INSTRUCTIONS TO FOLLOW => Where does the word "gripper" occur in the material? Copy each line that has it.
■ ■ ■ ■ ■
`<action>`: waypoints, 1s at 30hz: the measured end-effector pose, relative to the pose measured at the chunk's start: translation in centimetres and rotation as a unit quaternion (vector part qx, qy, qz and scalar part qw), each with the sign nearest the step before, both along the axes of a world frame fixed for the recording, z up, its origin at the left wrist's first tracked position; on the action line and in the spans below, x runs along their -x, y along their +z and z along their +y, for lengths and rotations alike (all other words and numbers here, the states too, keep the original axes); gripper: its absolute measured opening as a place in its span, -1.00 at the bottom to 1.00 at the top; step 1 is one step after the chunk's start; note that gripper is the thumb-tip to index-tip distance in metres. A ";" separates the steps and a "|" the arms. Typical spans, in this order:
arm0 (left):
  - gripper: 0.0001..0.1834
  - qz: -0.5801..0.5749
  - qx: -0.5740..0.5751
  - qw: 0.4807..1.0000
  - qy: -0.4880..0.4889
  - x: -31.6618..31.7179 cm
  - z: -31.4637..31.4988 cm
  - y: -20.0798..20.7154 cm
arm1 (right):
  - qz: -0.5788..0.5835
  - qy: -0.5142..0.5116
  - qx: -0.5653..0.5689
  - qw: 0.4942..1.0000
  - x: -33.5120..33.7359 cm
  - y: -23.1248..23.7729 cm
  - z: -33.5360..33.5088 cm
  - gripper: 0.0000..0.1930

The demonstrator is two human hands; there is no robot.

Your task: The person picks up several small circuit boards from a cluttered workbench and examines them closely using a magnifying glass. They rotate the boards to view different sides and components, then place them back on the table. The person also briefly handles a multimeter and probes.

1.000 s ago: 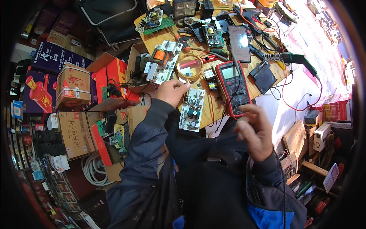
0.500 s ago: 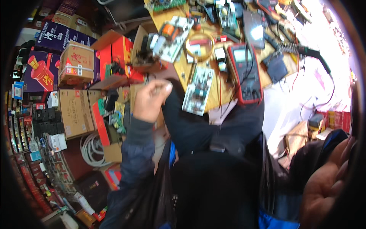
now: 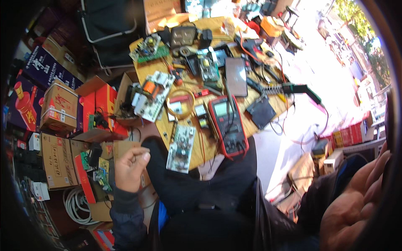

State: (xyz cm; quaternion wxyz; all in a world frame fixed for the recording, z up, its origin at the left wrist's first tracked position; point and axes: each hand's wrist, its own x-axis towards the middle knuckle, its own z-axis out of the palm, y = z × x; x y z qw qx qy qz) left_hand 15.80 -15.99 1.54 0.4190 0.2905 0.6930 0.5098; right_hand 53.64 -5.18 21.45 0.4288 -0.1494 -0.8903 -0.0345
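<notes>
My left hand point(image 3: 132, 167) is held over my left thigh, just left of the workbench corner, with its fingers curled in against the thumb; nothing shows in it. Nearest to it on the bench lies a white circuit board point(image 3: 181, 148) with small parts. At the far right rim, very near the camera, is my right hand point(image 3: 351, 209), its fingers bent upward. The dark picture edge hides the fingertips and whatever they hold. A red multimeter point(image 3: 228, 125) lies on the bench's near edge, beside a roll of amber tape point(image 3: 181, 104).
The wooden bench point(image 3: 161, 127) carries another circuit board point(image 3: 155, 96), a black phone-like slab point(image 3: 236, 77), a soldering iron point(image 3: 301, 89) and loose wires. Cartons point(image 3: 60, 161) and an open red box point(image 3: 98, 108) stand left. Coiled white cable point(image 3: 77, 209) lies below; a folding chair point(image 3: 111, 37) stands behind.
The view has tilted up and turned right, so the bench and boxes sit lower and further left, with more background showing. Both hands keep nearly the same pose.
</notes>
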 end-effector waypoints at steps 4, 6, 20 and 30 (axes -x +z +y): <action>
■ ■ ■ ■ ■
ANSWER TO THE EXERCISE =>
`<action>`: waypoints, 1s at 30hz: the measured end-effector pose, relative to the pose measured at the chunk's start: translation in centimetres and rotation as a unit quaternion (vector part qx, qy, qz and scalar part qw), each with the sign nearest the step before, both along the axes of a world frame fixed for the recording, z up, its origin at the left wrist's first tracked position; on the action line and in the spans below, x runs along their -x, y along their +z and z along their +y, for lengths and rotations alike (all other words and numbers here, the states too, keep the original axes); gripper: its absolute measured opening as a place in its span, -1.00 at the bottom to 1.00 at the top; step 1 is one step after the chunk's start; note that gripper is the thumb-tip to index-tip distance in metres. A ";" separates the steps and a "|" the arms. Typical spans, in this order:
  - gripper: 0.0001..0.1834
  - gripper: 0.0000..0.1930

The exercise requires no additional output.